After Lucia's Restaurant founder Lucia Watson sold her restaurant in December 2014 and retired, the inevitable happened: It changed.
How could it not? With a run just shy of 30 years, Watson's eponymous farm-to-table operation was a complete personification of her tastes, interests, skills, mind-set and eagle-eye standards. Not having her presence on the premises was bound to alter the dining experience, no matter who signed the checks.
Fortunately, this scenario is not a parallel to, say, Macy's taking over the Store Formerly Known as Dayton's, only to methodically extinguish the qualities that hooked generations of Twin Cities shoppers.
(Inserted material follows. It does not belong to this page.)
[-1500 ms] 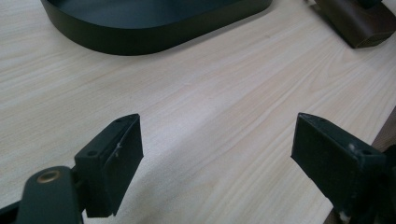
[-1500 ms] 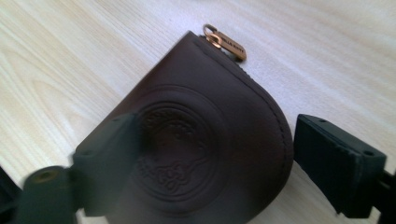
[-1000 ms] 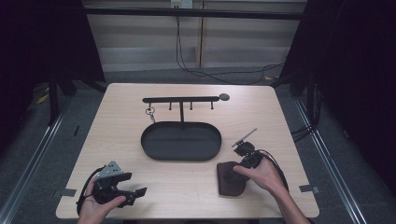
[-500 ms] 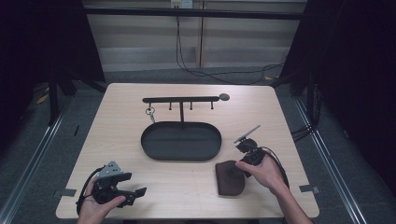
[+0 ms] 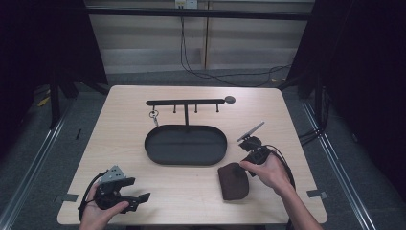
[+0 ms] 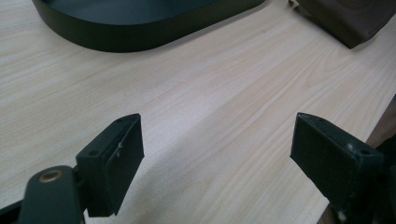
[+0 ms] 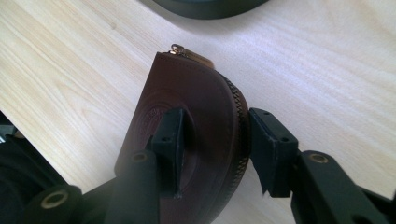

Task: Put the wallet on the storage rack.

No, owner Jason Jenny and his group of investors clearly maintain a healthy respect for Lucia's illustrious prairie-to-plate past, and seem dedicated to preserving as much of the status quo as possible, despite the loss of key staffers since the restaurant changed hands.
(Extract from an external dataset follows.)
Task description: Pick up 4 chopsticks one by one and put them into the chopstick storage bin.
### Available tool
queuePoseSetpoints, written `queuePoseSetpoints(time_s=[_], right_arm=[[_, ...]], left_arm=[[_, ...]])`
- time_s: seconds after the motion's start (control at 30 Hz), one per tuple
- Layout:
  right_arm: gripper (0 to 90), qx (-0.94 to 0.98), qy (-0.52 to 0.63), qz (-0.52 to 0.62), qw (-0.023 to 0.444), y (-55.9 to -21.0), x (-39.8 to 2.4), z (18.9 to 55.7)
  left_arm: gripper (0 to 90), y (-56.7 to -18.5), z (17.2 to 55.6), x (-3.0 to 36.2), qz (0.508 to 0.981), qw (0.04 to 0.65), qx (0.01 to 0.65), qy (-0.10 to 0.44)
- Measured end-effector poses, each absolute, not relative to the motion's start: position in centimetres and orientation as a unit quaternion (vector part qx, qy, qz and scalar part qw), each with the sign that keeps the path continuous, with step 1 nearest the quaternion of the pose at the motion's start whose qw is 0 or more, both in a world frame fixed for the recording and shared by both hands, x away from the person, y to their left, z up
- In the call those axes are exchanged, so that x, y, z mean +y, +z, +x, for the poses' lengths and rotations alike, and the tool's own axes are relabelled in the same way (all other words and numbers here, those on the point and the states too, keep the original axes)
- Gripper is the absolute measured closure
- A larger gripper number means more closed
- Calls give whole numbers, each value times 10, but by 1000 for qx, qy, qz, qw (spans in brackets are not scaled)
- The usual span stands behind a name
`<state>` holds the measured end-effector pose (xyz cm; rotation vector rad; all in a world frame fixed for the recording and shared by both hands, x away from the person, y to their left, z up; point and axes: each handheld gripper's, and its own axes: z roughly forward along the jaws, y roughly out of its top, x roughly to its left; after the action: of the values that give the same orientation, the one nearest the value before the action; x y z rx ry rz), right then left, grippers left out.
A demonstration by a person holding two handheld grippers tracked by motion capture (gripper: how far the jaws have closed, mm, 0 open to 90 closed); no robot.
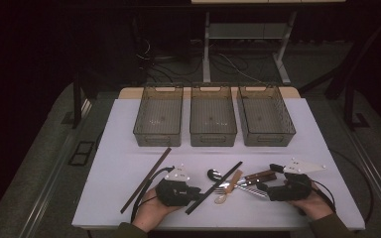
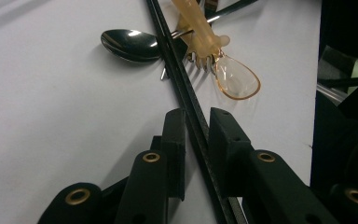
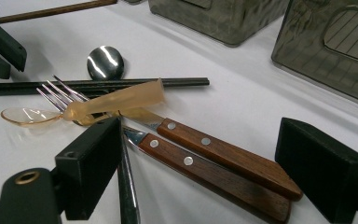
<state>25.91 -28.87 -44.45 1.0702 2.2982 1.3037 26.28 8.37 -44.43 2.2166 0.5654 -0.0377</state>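
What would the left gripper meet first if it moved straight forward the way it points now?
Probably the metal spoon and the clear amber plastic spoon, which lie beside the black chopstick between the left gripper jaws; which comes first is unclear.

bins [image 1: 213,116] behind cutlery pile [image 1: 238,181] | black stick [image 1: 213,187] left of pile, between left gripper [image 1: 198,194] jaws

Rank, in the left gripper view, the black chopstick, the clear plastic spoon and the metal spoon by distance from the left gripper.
1. black chopstick, between the jaws of the left gripper.
2. clear plastic spoon, ahead, right of the chopstick.
3. metal spoon, ahead, to its left; nearly level with the plastic spoon.
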Motion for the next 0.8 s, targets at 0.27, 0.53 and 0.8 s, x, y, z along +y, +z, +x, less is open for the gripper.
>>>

The most potentially catastrophic departure was chef Ryan Lund; the 10-year Lucia's vet is now at the helm of the soon-to-open Ninetwentyfive in Wayzata. Fortunately, Jenny made a business-saving hire in Alan Bergo.
He grew up on a fifth-generation central Minnesota farm, and spent 4 ½ influential years working under the region's master locavore, Lenny Russo of the former Heartland Restaurant & Wine Bar in St. Paul.
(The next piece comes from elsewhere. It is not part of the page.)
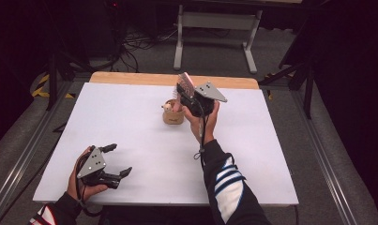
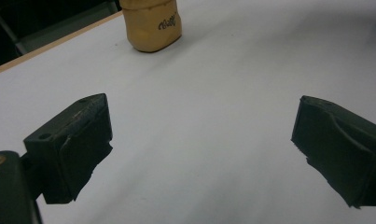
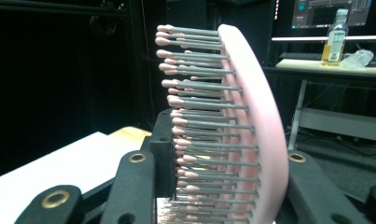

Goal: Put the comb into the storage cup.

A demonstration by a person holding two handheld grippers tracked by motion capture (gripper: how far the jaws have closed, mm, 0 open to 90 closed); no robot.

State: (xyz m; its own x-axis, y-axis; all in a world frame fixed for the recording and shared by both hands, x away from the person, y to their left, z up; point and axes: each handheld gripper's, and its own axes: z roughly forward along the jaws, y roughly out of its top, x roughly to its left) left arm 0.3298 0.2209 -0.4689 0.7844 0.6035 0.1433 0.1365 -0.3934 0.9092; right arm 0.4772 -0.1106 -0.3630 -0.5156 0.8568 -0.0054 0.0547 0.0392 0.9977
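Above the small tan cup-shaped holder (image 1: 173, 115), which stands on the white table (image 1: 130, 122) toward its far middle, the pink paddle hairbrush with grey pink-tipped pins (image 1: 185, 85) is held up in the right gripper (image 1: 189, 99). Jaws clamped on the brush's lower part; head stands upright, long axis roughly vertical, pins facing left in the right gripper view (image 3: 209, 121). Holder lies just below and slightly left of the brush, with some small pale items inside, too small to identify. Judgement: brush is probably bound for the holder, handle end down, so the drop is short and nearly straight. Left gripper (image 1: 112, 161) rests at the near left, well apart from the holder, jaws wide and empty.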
Bergo is the kind of guy whose voice lights up when the subject turns to, say, foraged serviceberries, making him a natural for Watson's less-is-more cooking philosophy, one that's built on Midwestern ingredients seasoned with tried-and-true French cooking principles.
"This is my dream job, and not a day goes by that I don't appreciate that this was someone's dream," he said. "Being the champion of very small, local producers, that's at the heart of everything."